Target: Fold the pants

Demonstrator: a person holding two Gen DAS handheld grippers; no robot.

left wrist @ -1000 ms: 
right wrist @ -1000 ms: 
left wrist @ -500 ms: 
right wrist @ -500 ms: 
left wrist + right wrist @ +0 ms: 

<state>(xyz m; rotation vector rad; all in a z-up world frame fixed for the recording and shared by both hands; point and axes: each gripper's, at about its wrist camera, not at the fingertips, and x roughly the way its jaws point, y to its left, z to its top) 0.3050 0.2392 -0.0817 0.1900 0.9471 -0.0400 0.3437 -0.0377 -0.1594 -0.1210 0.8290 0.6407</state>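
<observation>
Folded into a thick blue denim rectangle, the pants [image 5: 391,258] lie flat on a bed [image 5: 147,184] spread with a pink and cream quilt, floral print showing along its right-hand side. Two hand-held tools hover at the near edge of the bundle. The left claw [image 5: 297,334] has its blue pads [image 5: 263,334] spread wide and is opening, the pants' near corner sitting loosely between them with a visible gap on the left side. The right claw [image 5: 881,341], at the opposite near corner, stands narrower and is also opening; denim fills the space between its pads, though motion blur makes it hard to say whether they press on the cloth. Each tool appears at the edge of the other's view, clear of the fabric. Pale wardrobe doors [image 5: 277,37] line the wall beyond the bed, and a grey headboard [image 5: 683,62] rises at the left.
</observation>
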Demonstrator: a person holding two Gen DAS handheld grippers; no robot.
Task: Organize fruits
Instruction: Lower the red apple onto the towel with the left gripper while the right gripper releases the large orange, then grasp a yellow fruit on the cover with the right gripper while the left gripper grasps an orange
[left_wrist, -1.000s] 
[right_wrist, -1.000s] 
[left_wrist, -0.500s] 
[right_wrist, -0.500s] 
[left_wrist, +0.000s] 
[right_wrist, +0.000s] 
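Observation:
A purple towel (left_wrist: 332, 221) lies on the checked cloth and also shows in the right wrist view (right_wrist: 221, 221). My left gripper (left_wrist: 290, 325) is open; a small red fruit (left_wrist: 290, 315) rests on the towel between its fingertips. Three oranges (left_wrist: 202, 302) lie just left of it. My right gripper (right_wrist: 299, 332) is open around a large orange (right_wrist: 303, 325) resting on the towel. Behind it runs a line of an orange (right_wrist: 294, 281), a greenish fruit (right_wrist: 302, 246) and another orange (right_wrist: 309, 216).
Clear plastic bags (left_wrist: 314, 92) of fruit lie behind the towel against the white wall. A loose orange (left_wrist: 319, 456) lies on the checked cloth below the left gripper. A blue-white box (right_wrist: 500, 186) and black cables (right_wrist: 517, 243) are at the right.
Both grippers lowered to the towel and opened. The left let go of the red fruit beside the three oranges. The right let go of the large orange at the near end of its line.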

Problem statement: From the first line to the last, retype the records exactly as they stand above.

Answer for this exercise:
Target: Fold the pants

Demonstrator: a person holding two Gen DAS handheld grippers; no robot.

left wrist @ -1000 ms: 
right wrist @ -1000 ms: 
left wrist @ -500 ms: 
right wrist @ -500 ms: 
left wrist + right wrist @ +0 ms: 

<state>(xyz m; rotation vector rad; all in a z-up world frame fixed for the recording and shared by both hands; point and axes: each gripper's, at about its wrist camera, not at the fingertips, and x roughly the way its jaws point, y to its left, z to its top) 0.3050 0.2392 -0.0817 0.1900 0.9471 -0.0400 0.3437 -0.0377 -0.1594 -0.1210 0.8290 0.6407</state>
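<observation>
Folded into a thick blue denim rectangle, the pants [image 5: 391,258] lie flat on a bed [image 5: 147,184] spread with a pink and cream quilt, floral print showing along its right-hand side. Two hand-held tools hover at the near edge of the bundle. The left claw [image 5: 297,334] has its blue pads [image 5: 263,334] spread wide and is opening, the pants' near corner sitting loosely between them with a visible gap on the left side. The right claw [image 5: 881,341], at the opposite near corner, stands narrower and is also opening; denim fills the space between its pads, though motion blur makes it hard to say whether they press on the cloth. Each tool appears at the edge of the other's view, clear of the fabric. Pale wardrobe doors [image 5: 277,37] line the wall beyond the bed, and a grey headboard [image 5: 683,62] rises at the left.
</observation>
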Demonstrator: a person holding two Gen DAS handheld grippers; no robot.
Task: Organize fruits
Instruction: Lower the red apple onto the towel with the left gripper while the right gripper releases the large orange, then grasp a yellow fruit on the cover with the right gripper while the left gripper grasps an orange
[left_wrist, -1.000s] 
[right_wrist, -1.000s] 
[left_wrist, -0.500s] 
[right_wrist, -0.500s] 
[left_wrist, +0.000s] 
[right_wrist, +0.000s] 
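Observation:
A purple towel (left_wrist: 332, 221) lies on the checked cloth and also shows in the right wrist view (right_wrist: 221, 221). My left gripper (left_wrist: 290, 325) is open; a small red fruit (left_wrist: 290, 315) rests on the towel between its fingertips. Three oranges (left_wrist: 202, 302) lie just left of it. My right gripper (right_wrist: 299, 332) is open around a large orange (right_wrist: 303, 325) resting on the towel. Behind it runs a line of an orange (right_wrist: 294, 281), a greenish fruit (right_wrist: 302, 246) and another orange (right_wrist: 309, 216).
Clear plastic bags (left_wrist: 314, 92) of fruit lie behind the towel against the white wall. A loose orange (left_wrist: 319, 456) lies on the checked cloth below the left gripper. A blue-white box (right_wrist: 500, 186) and black cables (right_wrist: 517, 243) are at the right.
Both grippers lowered to the towel and opened. The left let go of the red fruit beside the three oranges. The right let go of the large orange at the near end of its line.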

This exercise requires no additional answer.